(What the task asks) Copies of all lines that contain "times" are needed; take them from the data below.

(Information shown)
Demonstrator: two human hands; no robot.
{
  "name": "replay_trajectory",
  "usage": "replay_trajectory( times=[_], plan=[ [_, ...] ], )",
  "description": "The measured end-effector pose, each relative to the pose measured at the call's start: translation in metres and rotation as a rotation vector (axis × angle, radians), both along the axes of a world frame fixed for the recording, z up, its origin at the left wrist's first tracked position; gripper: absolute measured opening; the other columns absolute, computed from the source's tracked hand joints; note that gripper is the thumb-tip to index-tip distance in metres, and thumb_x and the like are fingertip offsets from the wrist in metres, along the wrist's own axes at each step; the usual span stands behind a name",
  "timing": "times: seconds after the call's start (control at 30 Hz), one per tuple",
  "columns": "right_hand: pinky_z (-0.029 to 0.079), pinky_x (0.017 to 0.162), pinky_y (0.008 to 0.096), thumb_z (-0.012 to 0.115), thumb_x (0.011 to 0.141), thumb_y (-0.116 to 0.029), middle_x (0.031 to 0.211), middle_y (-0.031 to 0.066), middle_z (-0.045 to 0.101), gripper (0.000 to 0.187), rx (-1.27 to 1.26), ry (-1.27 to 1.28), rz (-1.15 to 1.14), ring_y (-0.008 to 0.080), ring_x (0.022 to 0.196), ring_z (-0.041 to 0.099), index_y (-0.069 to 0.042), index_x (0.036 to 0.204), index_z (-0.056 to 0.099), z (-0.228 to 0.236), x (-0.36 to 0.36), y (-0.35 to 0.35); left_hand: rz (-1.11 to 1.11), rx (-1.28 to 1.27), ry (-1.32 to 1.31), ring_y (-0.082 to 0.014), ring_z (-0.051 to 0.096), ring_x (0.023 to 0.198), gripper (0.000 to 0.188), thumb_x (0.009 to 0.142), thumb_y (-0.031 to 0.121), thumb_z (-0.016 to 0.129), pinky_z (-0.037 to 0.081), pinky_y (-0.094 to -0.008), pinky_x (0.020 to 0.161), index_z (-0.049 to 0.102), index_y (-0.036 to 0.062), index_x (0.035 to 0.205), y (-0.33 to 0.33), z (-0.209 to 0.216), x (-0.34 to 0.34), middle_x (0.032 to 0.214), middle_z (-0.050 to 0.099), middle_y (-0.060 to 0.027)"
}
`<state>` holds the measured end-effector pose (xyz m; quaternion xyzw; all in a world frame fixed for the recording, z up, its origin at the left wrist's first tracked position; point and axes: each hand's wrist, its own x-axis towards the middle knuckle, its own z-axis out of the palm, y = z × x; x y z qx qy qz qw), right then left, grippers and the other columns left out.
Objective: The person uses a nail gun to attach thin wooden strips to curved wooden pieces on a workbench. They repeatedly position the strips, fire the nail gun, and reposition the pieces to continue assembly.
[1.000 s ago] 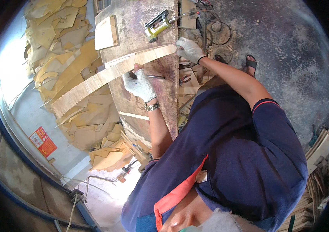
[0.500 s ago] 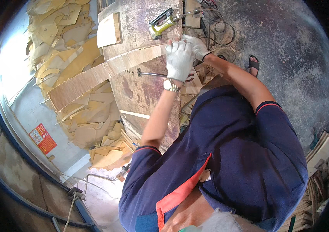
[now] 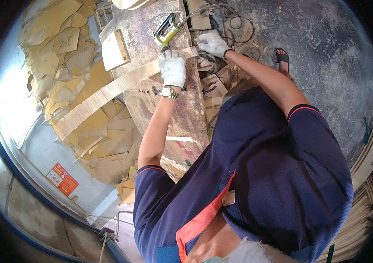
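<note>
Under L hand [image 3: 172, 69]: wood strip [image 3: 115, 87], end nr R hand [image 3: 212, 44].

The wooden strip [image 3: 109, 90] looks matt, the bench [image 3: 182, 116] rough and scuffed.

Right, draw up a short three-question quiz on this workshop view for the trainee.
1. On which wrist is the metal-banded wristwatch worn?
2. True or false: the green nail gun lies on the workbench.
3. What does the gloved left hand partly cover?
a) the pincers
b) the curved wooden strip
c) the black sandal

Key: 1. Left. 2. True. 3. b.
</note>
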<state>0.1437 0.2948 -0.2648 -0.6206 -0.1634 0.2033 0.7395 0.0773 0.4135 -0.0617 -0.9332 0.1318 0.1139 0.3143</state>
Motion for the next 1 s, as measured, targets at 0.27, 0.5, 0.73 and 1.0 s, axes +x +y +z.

(Solution for this task)
  "usage": "replay_trajectory( times=[_], plan=[ [_, ...] ], )",
  "timing": "times: seconds after the call's start (control at 30 Hz), one per tuple",

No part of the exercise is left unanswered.